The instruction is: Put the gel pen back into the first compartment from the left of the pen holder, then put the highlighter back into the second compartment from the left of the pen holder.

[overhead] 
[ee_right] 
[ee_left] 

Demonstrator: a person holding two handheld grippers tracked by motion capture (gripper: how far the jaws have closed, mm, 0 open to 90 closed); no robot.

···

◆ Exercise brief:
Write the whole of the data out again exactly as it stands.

◆ Final answer:
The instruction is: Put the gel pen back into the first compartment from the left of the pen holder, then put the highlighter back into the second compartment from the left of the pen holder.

[overhead] 
[ee_right] 
[ee_left] 

Demonstrator: a person holding two handheld grippers tracked by motion capture (gripper: how far the jaws have closed, mm, 0 open to 90 closed); no robot.

This output is complete, so the exercise is closed.